- **WHAT YOU NEED TO DO**
Print verbatim the opening line of the material and every subsequent line through the one containing "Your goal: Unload".

- **MATERIAL SHOWN**
»»

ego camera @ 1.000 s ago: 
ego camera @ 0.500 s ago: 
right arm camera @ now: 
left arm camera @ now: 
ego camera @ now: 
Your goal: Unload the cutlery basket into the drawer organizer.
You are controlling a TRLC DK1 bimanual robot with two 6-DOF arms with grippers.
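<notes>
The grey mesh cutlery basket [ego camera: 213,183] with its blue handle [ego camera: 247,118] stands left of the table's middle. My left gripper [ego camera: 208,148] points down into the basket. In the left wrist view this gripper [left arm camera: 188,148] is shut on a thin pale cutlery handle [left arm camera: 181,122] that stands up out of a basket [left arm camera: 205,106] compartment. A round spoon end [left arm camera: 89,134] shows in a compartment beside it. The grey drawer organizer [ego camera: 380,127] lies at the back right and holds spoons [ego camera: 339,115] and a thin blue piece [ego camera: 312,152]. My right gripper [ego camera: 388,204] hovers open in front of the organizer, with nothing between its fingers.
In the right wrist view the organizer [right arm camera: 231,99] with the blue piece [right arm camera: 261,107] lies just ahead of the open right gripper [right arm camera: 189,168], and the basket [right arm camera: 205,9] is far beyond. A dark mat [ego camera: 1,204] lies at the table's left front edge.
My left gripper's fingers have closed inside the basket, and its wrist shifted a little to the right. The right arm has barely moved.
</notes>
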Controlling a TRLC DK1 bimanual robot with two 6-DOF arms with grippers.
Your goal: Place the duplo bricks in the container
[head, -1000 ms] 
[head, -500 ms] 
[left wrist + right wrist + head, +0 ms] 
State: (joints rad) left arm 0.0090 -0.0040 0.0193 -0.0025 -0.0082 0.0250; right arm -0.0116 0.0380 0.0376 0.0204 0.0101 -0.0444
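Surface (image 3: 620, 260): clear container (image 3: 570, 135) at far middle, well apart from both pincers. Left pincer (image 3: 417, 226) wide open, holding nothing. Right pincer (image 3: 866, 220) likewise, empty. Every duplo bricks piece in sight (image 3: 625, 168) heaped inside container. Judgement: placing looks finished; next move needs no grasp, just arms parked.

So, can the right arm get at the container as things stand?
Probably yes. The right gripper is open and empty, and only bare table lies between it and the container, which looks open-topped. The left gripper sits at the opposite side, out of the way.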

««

- **SOLUTION TO THIS TASK**
ego camera @ 1.000 s ago: 
ego camera @ 0.500 s ago: 
right arm camera @ now: 
left arm camera @ now: 
ego camera @ now: 
Your goal: Unload the cutlery basket into the drawer organizer.

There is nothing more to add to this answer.